PACE isn’t available everywhere, but its availability is expanding (~55,000 enrollees in 144 programs across 30 states). In areas where it’s an option, enrollment in PACE has numerous benefits. As intended, most individuals who opt into the program are able to live safely in their communities and stay out of nursing homes. Studies have shown that, compared to individuals who opt out of a PACE program, those who choose PACE not only have fewer and shorter nursing home stays, but also decreased rates of hospitalization, greater overall survival, lower rates of depression, and increased social interaction.

What enables PACE programs to consistently deliver high quality, equitable care to older adults? The answer: it’s the payment model. PACE programs offer a comprehensive, coordinated set of health and social services that enable nursing home-eligible older adults to continue to live in their communities. To achieve this goal, PACE programs receive monthly payments from Medicare and Medicaid to cover the entirety of the care for each member, enabling a focus on prevention of costly and often avoidable hospitalizations and nursing home admissions.  

Still, despite the proven advantages of PACE, many older adults who qualify for PACE and live in a PACE-covered area do not enroll in the program. We wanted to learn the reasons why. We were particularly focused on Black and Latino older adults, who have seen a disproportionate rise in nursing home use.

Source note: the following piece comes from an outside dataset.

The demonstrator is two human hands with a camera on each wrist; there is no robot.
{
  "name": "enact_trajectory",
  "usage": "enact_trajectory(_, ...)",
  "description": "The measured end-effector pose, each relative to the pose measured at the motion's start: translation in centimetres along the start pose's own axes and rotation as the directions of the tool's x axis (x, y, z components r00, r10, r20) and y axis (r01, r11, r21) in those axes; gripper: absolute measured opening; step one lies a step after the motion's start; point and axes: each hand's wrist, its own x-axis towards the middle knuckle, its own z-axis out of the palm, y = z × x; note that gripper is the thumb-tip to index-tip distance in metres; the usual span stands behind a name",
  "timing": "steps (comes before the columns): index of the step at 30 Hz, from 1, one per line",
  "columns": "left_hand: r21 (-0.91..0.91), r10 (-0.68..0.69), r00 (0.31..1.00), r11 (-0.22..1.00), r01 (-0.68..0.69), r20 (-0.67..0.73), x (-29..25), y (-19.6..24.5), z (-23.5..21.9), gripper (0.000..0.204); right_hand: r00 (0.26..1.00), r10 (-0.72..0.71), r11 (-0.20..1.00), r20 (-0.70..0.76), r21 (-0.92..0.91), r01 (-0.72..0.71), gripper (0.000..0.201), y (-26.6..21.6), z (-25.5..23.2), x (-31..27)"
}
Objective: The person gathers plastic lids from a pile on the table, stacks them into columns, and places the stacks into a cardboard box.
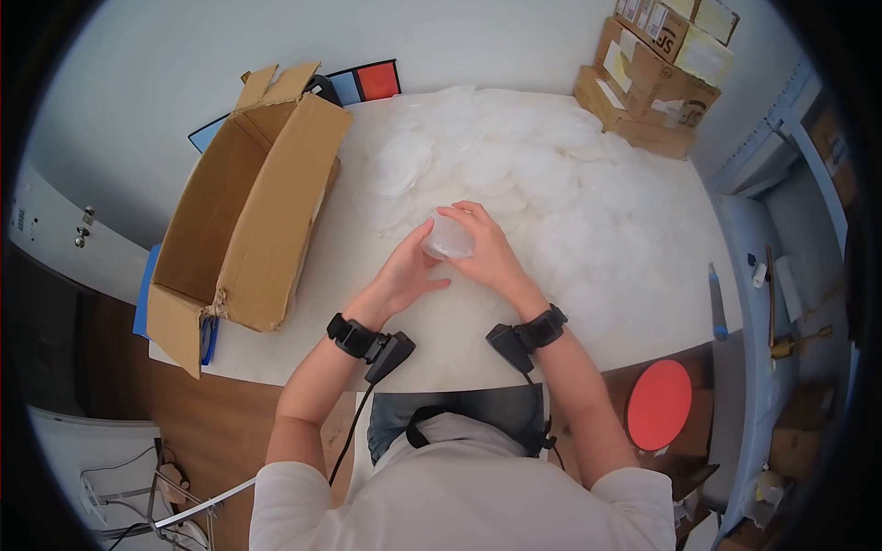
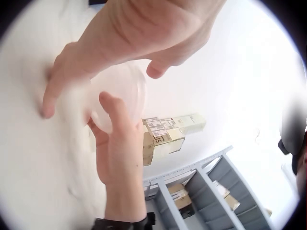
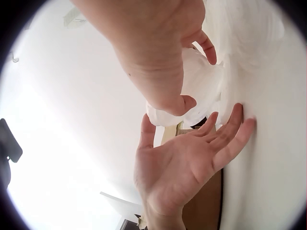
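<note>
2 hands (image 1: 485, 255) touch translucent discs (image 1: 449, 239) (1 red oval (image 1: 659, 405): head view only).

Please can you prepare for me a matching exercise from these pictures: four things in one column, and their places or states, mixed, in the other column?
Things
1. Open cardboard box
2. Stacked parcels
3. Red round object
4. Small translucent piece

Places or states
A. Held by the right hand
B. At the far right corner of the table
C. On the left side of the table, its long hollow showing
D. Lower than the tabletop, off its near right edge

Right pairs: 1-C, 2-B, 3-D, 4-A
</note>
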Motion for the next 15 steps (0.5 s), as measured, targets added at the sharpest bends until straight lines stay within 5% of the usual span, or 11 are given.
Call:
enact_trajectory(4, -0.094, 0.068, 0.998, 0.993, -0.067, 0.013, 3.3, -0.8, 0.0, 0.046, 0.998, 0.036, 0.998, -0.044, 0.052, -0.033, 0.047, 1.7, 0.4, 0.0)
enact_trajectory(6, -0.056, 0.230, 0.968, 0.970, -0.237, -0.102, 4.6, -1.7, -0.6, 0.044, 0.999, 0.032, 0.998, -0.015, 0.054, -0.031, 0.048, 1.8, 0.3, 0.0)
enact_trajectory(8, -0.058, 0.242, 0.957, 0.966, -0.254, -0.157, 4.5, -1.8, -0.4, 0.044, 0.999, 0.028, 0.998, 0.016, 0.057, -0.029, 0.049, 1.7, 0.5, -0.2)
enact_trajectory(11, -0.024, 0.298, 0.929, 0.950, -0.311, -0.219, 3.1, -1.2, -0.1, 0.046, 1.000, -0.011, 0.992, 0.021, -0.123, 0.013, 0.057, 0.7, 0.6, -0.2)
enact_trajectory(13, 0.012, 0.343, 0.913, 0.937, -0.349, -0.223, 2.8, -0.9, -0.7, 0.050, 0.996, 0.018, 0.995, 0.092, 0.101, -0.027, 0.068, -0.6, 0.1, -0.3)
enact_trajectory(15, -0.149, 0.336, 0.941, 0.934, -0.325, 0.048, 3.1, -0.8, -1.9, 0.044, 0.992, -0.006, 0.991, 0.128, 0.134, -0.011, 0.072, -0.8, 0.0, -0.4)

As we reported recently in the Journal of Aging & Social Policy, our team examined how Black and Latino older adults engage with PACE programs and what facilitated or impeded their access to and enrollment in PACE programs. Our findings revealed both facilitators and barriers to enrollment in a PACE program.



These findings point to potential strategies that may increase access to PACE and decrease inequities in the quality of long-term care—such as improved communication about the program, provision of culturally appropriate materials, engagement with community health care providers and local aging organizations and expanded access to PACE program, beyond Medicaid beneficiaries.

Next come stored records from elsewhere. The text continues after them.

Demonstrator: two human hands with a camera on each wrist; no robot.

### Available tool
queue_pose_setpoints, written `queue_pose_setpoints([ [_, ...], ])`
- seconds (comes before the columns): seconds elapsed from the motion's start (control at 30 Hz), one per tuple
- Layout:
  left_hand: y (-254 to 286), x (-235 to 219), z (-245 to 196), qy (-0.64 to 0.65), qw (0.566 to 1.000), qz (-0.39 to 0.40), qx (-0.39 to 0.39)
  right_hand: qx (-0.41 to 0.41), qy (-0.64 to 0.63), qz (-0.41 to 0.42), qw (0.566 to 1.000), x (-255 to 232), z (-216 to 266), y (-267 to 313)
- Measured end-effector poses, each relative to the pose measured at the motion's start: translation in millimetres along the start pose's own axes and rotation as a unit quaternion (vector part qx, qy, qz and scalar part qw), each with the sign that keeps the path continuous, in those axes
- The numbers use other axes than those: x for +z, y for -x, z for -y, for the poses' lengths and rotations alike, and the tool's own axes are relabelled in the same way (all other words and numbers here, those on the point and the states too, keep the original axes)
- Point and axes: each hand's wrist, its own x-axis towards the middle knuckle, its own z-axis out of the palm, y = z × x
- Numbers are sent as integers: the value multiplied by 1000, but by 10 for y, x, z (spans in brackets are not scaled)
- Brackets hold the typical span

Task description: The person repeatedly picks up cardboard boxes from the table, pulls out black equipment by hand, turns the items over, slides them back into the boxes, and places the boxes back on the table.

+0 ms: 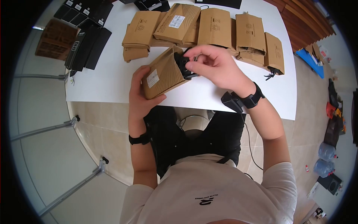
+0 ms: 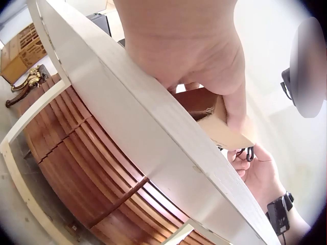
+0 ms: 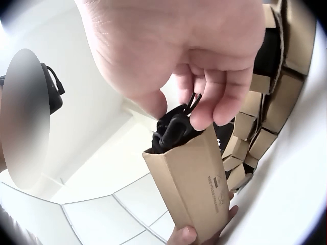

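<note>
My left hand (image 1: 138,86) grips a flat brown cardboard box (image 1: 166,72) near the table's front edge, thumb along its near side. A white label and fine printed lines mark the box's upper face. Its open end points toward my right hand (image 1: 222,67), which pinches a bundled black cable (image 3: 173,130) between thumb and fingers. Part of the cable sticks out of the opening in the right wrist view; the rest lies hidden inside. In the left wrist view the palm covers much of the box (image 2: 225,125).
Several similar cardboard boxes (image 1: 214,28) lie overlapping along the back of the white table (image 1: 100,87). Black boxes (image 1: 97,48) stand at the left, beside a brown carton (image 1: 56,39). A black cable end (image 1: 273,74) pokes out of the rightmost box.
</note>
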Motion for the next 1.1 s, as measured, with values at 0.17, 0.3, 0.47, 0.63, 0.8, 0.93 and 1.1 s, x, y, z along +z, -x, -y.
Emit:
queue_pose_setpoints([
  [0.17, -7, -23, -4, -10, 1000, 22, 4, -48, 37, -14, 998, 29, 0, -18],
  [0.3, -15, 3, -53, -43, 998, 50, 9, -46, 63, -24, 997, 44, 10, -12],
  [0.47, -34, 5, -104, -74, 996, 54, 18, -41, 95, -34, 994, 60, -1, -6],
  [0.63, -9, 3, -45, -28, 999, 25, 19, -53, 99, -44, 993, 80, 3, 3],
  [0.8, 22, -34, 51, 57, 998, -15, -12, -84, 70, -79, 991, 107, -33, 6],
  [0.93, 31, -69, 44, 103, 994, -13, -30, -87, 28, -102, 991, 141, -82, -13],
  [1.1, 14, -78, 19, 106, 994, 5, -40, -40, -29, -22, 999, 105, -60, 14],
])
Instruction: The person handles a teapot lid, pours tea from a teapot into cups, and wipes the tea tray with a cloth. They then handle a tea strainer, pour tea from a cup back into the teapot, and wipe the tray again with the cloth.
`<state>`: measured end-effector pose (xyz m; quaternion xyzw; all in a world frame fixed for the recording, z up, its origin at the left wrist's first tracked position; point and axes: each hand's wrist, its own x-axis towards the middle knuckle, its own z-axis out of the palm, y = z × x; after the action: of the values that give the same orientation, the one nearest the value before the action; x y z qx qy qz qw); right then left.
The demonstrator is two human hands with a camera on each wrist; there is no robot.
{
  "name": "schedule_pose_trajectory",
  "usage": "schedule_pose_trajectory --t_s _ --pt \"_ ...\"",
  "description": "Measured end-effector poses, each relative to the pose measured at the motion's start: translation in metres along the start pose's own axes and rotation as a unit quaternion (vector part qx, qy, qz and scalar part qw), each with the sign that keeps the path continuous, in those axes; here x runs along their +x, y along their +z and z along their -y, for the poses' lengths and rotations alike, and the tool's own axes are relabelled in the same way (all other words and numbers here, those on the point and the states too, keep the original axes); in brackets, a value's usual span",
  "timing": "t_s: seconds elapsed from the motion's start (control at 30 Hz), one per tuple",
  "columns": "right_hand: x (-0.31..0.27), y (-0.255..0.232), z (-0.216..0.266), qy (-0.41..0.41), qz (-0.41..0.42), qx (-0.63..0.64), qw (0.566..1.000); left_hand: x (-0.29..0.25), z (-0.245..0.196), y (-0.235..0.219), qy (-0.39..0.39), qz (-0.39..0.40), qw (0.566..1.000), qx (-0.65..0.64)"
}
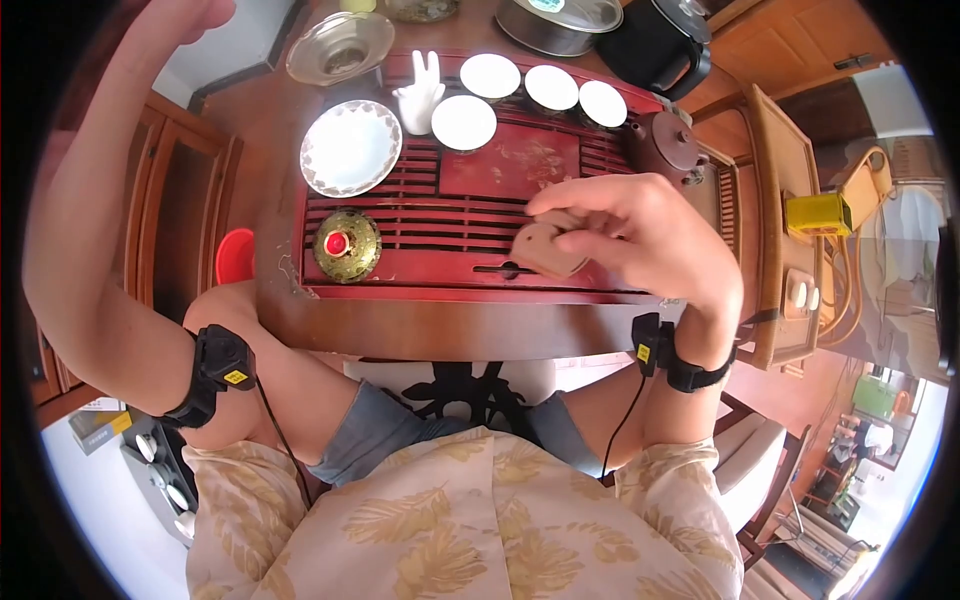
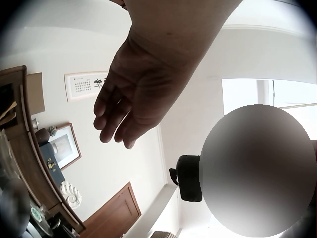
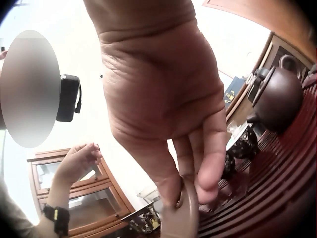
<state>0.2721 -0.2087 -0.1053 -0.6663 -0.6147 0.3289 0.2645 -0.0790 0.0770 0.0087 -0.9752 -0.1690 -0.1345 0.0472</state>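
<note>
My right hand (image 1: 650, 235) pinches a flat, tan-brown piece (image 1: 545, 250) with rounded edges and a small hole, between thumb and fingers. It hangs over the front right of the red slatted tea tray (image 1: 410, 290). Seen from the right wrist, the thumb and fingertips grip the edge of the same brown piece (image 3: 181, 218). My left hand (image 2: 143, 94) is raised away from the table, its fingers loosely bent and holding nothing. Only part of that hand shows at the top left of the head view. A gold-green lidded pot (image 1: 348, 260) with a red knob sits at the tray's front left.
A patterned white bowl (image 1: 350, 150), a white figurine (image 1: 420, 100) with two prongs and several white-topped cups (image 1: 465, 123) stand on the tray. A dark teapot (image 1: 665, 145) is at its right end. Behind are a glass bowl (image 1: 340, 50) and a black kettle (image 1: 660, 50).
</note>
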Motion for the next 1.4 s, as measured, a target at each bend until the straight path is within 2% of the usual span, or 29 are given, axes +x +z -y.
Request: schedule_pose_trajectory --t_s 0.03,0.13,0.27,0.3,0.33,0.4,0.43,0.53,0.63,0.67,0.7,0.73,0.83,0.93,0.97,1.07,1.13,1.23,1.27,1.37,1.4 --pt "0.003 0.003 -0.001 -0.022 0.018 -0.014 0.999 0.006 -0.005 0.003 0.013 -0.025 0.999 -0.041" --pt "0.007 0.013 -0.012 -0.058 0.004 -0.023 0.998 0.027 -0.022 0.012 0.051 -0.100 0.980 -0.164" --pt "-0.004 -0.005 -0.012 0.041 0.024 -0.040 0.998 0.049 -0.040 0.023 0.086 -0.196 0.923 -0.320" --pt "-0.008 -0.008 -0.020 0.029 0.009 -0.040 0.999 0.052 -0.042 0.026 0.094 -0.219 0.903 -0.356" --pt "-0.010 -0.012 -0.018 0.053 0.009 -0.040 0.998 0.055 -0.042 0.030 0.101 -0.241 0.882 -0.392" --pt "-0.015 -0.021 -0.011 0.103 0.008 -0.041 0.994 0.060 -0.037 0.043 0.095 -0.280 0.871 -0.391" --pt "-0.017 -0.022 -0.012 0.088 0.007 -0.060 0.994 0.061 -0.035 0.046 0.093 -0.299 0.866 -0.391" --pt "-0.014 -0.018 -0.012 0.035 -0.008 -0.007 0.999 0.054 -0.029 0.033 0.101 -0.223 0.891 -0.383" --pt "-0.007 -0.007 -0.019 -0.005 0.025 0.008 1.000 0.071 -0.091 0.036 -0.111 -0.358 0.876 -0.302" --pt "-0.008 -0.008 -0.021 0.006 0.026 -0.001 1.000 0.054 -0.076 0.027 -0.084 -0.262 0.938 -0.212" --pt "-0.008 -0.009 -0.022 0.016 0.028 -0.010 0.999 0.028 -0.044 0.012 -0.056 -0.160 0.979 -0.116" --pt "-0.009 -0.009 -0.023 0.026 0.030 -0.019 0.999 0.023 -0.039 0.001 -0.027 -0.056 0.998 -0.018" --pt "-0.017 -0.023 -0.023 0.088 0.023 -0.053 0.994 0.017 -0.036 -0.003 -0.052 -0.046 0.997 0.018" --pt "-0.026 -0.034 -0.016 0.157 -0.017 -0.052 0.986 0.010 -0.021 0.002 -0.025 -0.051 0.998 -0.038" --pt "-0.028 -0.034 -0.020 0.136 -0.042 -0.028 0.989 0.009 -0.021 0.003 -0.027 -0.051 0.998 -0.024" --pt "-0.028 -0.031 -0.028 0.059 -0.020 0.033 0.998 0.008 -0.027 0.005 -0.029 -0.050 0.998 0.015" --pt "-0.026 -0.027 -0.030 0.061 0.012 0.023 0.998 0.009 -0.032 0.009 -0.027 -0.050 0.998 0.039" --pt "-0.031 -0.029 -0.037 0.081 0.020 0.006 0.997 0.011 -0.050 0.029 -0.180 -0.097 0.975 -0.090" --pt "-0.034 -0.031 -0.039 0.089 0.016 0.000 0.996 0.011 -0.048 0.029 -0.162 -0.093 0.979 -0.076" --pt "-0.046 -0.041 -0.042 0.187 -0.001 -0.010 0.982 0.007 -0.031 0.023 -0.104 -0.077 0.991 -0.041" --pt "-0.050 -0.045 -0.044 0.188 -0.013 -0.012 0.982 0.005 -0.024 0.019 -0.082 -0.067 0.994 -0.035"
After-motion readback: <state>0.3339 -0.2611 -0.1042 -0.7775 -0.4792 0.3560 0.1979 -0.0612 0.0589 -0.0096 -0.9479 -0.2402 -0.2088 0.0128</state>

Such efforts are more than worthwhile given the growing older adult population in the United States. The success of PACE offers policymakers strong evidence for a funding mechanism and program that holds promise for broader application in more communities across the United States. We hope that these findings will help guide future steps to reduce barriers and enhance access to PACE programs by older adults from racial and ethnic minoritized groups and all other eligible older adults.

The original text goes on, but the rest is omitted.